**ASSIGNMENT**: Write out, word for word, every line from the one containing "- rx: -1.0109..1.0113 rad" through the last line of the records below, both ends included.

[MATERIAL SUPPLIED Boundary: Start]

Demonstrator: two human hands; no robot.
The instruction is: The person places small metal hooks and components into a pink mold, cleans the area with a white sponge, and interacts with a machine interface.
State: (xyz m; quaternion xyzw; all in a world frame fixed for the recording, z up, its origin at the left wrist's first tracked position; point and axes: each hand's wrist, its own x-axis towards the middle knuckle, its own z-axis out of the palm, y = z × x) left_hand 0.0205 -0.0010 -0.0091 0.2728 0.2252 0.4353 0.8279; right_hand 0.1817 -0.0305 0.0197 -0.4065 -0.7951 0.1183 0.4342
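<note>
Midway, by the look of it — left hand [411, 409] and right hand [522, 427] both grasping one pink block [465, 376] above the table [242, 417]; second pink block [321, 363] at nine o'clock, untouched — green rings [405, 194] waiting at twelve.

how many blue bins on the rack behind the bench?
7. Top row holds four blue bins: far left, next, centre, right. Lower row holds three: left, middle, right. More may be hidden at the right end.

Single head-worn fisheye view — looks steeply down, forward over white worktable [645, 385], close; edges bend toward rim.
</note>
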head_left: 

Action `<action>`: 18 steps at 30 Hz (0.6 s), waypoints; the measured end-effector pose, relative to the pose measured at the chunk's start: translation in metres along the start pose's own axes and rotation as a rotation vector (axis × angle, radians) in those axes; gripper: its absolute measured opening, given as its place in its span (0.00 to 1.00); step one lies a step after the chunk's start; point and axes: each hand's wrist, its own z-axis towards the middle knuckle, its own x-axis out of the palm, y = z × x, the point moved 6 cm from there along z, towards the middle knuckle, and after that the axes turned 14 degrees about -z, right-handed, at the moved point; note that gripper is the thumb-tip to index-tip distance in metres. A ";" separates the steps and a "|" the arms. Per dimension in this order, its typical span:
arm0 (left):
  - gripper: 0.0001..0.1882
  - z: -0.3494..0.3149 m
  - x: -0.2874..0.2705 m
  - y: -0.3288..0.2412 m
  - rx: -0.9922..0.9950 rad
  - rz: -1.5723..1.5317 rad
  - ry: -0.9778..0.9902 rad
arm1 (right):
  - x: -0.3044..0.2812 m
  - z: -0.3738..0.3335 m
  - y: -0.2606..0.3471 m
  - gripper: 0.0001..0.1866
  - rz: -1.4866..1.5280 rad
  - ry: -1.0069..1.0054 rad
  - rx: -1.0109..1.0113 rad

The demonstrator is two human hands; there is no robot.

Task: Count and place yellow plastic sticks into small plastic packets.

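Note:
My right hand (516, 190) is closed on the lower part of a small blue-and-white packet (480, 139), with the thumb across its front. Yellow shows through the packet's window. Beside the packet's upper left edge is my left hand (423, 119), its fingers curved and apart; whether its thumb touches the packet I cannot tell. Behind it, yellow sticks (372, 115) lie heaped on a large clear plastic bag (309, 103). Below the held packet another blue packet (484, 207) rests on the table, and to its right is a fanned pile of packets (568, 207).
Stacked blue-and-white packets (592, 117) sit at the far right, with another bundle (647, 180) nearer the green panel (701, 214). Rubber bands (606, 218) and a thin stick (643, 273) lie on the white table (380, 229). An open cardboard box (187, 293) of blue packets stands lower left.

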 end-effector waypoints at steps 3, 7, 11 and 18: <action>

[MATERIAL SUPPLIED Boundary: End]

**PROBLEM SOLUTION**:
  - rx: -1.0109..1.0113 rad

The demonstrator is two human hands; there is no robot.

Task: Count and place yellow plastic sticks into small plastic packets.

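Note:
My right hand (516, 190) is closed on the lower part of a small blue-and-white packet (480, 139), with the thumb across its front. Yellow shows through the packet's window. Beside the packet's upper left edge is my left hand (423, 119), its fingers curved and apart; whether its thumb touches the packet I cannot tell. Behind it, yellow sticks (372, 115) lie heaped on a large clear plastic bag (309, 103). Below the held packet another blue packet (484, 207) rests on the table, and to its right is a fanned pile of packets (568, 207).
Stacked blue-and-white packets (592, 117) sit at the far right, with another bundle (647, 180) nearer the green panel (701, 214). Rubber bands (606, 218) and a thin stick (643, 273) lie on the white table (380, 229). An open cardboard box (187, 293) of blue packets stands lower left.
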
 end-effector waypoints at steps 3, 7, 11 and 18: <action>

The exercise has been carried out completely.